■ Your objective
Could you set down the listing below exactly, leaving out its pictures?

■ Material provided
+++++
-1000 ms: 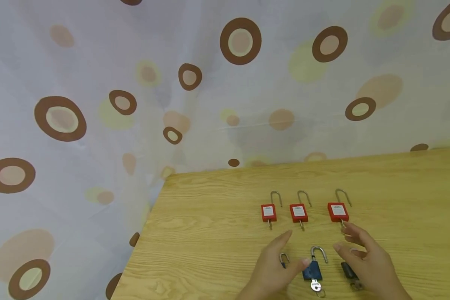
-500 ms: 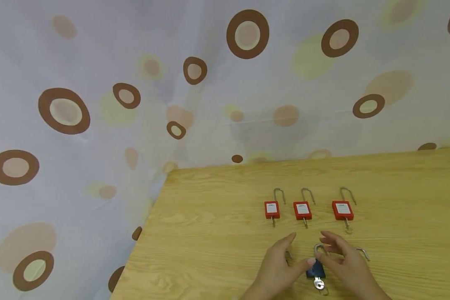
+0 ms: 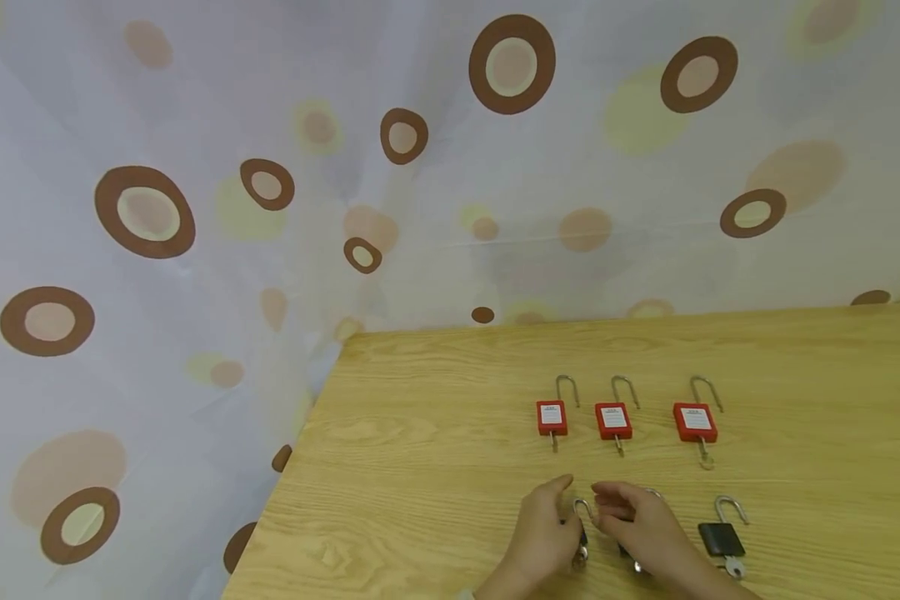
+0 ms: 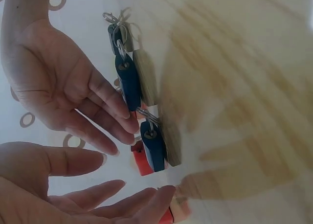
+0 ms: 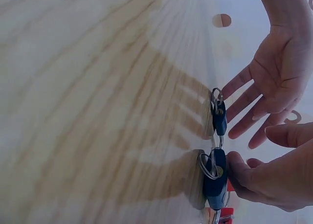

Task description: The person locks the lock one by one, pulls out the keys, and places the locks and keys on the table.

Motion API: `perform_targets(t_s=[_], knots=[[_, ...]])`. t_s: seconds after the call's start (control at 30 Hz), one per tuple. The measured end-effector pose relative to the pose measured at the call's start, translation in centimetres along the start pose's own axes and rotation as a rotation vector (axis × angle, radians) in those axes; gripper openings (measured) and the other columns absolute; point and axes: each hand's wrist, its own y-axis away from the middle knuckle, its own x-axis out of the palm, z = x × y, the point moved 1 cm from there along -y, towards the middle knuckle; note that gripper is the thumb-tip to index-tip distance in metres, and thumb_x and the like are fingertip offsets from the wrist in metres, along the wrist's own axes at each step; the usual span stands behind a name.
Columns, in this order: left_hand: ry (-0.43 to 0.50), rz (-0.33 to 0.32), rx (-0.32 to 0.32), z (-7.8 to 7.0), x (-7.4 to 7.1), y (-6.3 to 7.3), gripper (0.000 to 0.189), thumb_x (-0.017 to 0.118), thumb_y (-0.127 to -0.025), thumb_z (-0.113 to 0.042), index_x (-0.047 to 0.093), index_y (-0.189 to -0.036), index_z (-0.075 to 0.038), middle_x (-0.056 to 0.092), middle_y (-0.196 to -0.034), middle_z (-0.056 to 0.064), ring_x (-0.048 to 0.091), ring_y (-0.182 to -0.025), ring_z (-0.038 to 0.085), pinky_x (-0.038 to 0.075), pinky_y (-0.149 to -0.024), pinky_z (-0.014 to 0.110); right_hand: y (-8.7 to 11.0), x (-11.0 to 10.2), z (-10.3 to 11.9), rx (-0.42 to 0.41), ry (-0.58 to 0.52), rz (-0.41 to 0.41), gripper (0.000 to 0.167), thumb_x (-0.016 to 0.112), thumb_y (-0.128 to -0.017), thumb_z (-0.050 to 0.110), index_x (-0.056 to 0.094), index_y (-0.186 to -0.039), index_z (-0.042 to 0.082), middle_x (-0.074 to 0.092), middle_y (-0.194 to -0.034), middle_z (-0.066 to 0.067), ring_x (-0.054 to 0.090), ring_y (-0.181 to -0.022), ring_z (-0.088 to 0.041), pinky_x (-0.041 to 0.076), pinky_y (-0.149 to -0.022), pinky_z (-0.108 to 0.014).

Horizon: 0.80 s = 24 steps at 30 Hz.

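In the head view my left hand point(image 3: 543, 525) is beside the leftmost dark padlock point(image 3: 583, 536), hiding part of it. My right hand point(image 3: 637, 527) hovers over the middle padlock, whose shackle point(image 3: 654, 494) and key point(image 3: 637, 567) peek out. Both hands face each other with loosely bent fingers and hold nothing. To their right lies a black padlock point(image 3: 722, 540), shackle swung free and key in place. From the left wrist, two blue padlocks point(image 4: 153, 145) show near the fingertips, with another point(image 4: 116, 36) beyond. The right wrist view shows a padlock point(image 5: 215, 180) beside my right fingers.
Behind the hands, three red padlocks lie in a row with shackles free and keys inserted: left point(image 3: 552, 418), middle point(image 3: 613, 422) and right point(image 3: 695, 422). The wooden table point(image 3: 420, 467) meets a spotted curtain point(image 3: 420, 192) at its back and left edges.
My right hand has moved left, away from the rightmost black padlock and across the middle one toward my left hand, uncovering the black padlock. The left hand has stayed nearly in place. The view has shifted slightly.
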Motion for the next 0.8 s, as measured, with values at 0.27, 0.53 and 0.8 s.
perform_targets(t_s=[0.27,0.53,0.8], knots=[[0.006,-0.037,-0.053,0.2,-0.5,0.1,0.047,0.056,-0.07,0.01,0.058,-0.117,0.006,0.062,-0.101,0.016,0.039,-0.052,0.005,0.036,-0.051,0.016,0.0,0.6,0.7,0.006,0.064,-0.005,0.03,0.063,-0.081,0.0,0.059,-0.11,-0.009,0.065,-0.102,-0.014,0.062,-0.089,-0.021,0.053,-0.074,-0.033],[0.093,-0.013,-0.201,0.5,-0.4,0.3,0.04,0.062,-0.072,0.008,0.061,-0.112,0.002,0.061,-0.1,0.014,0.058,-0.093,0.024,0.052,-0.079,0.037,-0.1,1.0,1.0,0.004,0.102,0.097,0.032,0.058,-0.082,-0.001,0.055,-0.111,-0.015,0.064,-0.103,-0.017,0.061,-0.089,-0.023,0.053,-0.074,-0.035],[0.181,-0.012,-0.28,0.9,-0.3,0.3,0.04,0.058,-0.074,0.012,0.06,-0.112,0.002,0.059,-0.096,0.01,0.056,-0.087,0.018,0.054,-0.075,0.031,0.3,1.6,1.4,0.126,0.006,0.163,0.038,0.053,-0.088,0.004,0.05,-0.12,-0.017,0.056,-0.119,-0.029,0.054,-0.109,-0.038,0.051,-0.082,-0.037]])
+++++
■ Answer below
-1000 ms: 
-500 ms: 
+0 ms: 
+0 ms: 
+0 ms: 

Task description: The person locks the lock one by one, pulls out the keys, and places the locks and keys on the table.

Motion API: `perform_targets(t_s=[_], knots=[[_, ...]])`. t_s: seconds after the call's start (control at 30 Hz), one per tuple. The measured end-effector pose relative to the pose measured at the call's start, translation in centimetres along the start pose's own axes and rotation as a rotation vector (axis × angle, radians) in those axes; gripper openings (measured) and the other columns absolute; point and axes: each hand's wrist, its own y-axis away from the middle knuckle, its own x-axis out of the palm, z = x × y, the point moved 1 cm from there along -y, towards the middle knuckle; note that gripper is the thumb-tip to index-tip distance in metres, and thumb_x and the like are fingertip offsets from the wrist in metres, along the wrist's own axes at each step; the usual span stands behind a name.
Columns, in this order: left_hand: ry (-0.43 to 0.50), rz (-0.33 to 0.32), rx (-0.32 to 0.32), z (-7.8 to 7.0), x (-7.4 to 7.1), y (-6.3 to 7.3), gripper (0.000 to 0.189), thumb_x (-0.017 to 0.118), thumb_y (-0.127 to -0.025), thumb_z (-0.113 to 0.042), index_x (-0.047 to 0.093), index_y (-0.189 to -0.036), index_z (-0.075 to 0.038), middle_x (-0.056 to 0.092), middle_y (-0.196 to -0.034), middle_z (-0.056 to 0.064), ring_x (-0.048 to 0.091), ring_y (-0.182 to -0.025), ring_z (-0.038 to 0.085), pinky_x (-0.038 to 0.075), pinky_y (-0.149 to -0.024), pinky_z (-0.014 to 0.110); right_hand: y (-8.7 to 11.0), x (-11.0 to 10.2), z (-10.3 to 11.9), rx (-0.42 to 0.41), ry (-0.58 to 0.52), rz (-0.41 to 0.41), gripper (0.000 to 0.167), thumb_x (-0.016 to 0.112), thumb_y (-0.128 to -0.017), thumb_z (-0.050 to 0.110), index_x (-0.056 to 0.094), index_y (-0.186 to -0.039), index_z (-0.042 to 0.082), middle_x (-0.074 to 0.092), middle_y (-0.194 to -0.034), middle_z (-0.066 to 0.067), ring_x (-0.054 to 0.090), ring_y (-0.181 to -0.022), ring_z (-0.088 to 0.041), pinky_x (-0.041 to 0.076), pinky_y (-0.149 to -0.022), pinky_z (-0.108 to 0.014).

Horizon: 0.80 s = 24 steps at 30 Hz.

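In the head view my left hand point(image 3: 543, 525) is beside the leftmost dark padlock point(image 3: 583, 536), hiding part of it. My right hand point(image 3: 637, 527) hovers over the middle padlock, whose shackle point(image 3: 654, 494) and key point(image 3: 637, 567) peek out. Both hands face each other with loosely bent fingers and hold nothing. To their right lies a black padlock point(image 3: 722, 540), shackle swung free and key in place. From the left wrist, two blue padlocks point(image 4: 153, 145) show near the fingertips, with another point(image 4: 116, 36) beyond. The right wrist view shows a padlock point(image 5: 215, 180) beside my right fingers.
Behind the hands, three red padlocks lie in a row with shackles free and keys inserted: left point(image 3: 552, 418), middle point(image 3: 613, 422) and right point(image 3: 695, 422). The wooden table point(image 3: 420, 467) meets a spotted curtain point(image 3: 420, 192) at its back and left edges.
My right hand has moved left, away from the rightmost black padlock and across the middle one toward my left hand, uncovering the black padlock. The left hand has stayed nearly in place. The view has shifted slightly.
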Motion for the next 0.8 s, as measured, with values at 0.27, 0.53 and 0.8 s.
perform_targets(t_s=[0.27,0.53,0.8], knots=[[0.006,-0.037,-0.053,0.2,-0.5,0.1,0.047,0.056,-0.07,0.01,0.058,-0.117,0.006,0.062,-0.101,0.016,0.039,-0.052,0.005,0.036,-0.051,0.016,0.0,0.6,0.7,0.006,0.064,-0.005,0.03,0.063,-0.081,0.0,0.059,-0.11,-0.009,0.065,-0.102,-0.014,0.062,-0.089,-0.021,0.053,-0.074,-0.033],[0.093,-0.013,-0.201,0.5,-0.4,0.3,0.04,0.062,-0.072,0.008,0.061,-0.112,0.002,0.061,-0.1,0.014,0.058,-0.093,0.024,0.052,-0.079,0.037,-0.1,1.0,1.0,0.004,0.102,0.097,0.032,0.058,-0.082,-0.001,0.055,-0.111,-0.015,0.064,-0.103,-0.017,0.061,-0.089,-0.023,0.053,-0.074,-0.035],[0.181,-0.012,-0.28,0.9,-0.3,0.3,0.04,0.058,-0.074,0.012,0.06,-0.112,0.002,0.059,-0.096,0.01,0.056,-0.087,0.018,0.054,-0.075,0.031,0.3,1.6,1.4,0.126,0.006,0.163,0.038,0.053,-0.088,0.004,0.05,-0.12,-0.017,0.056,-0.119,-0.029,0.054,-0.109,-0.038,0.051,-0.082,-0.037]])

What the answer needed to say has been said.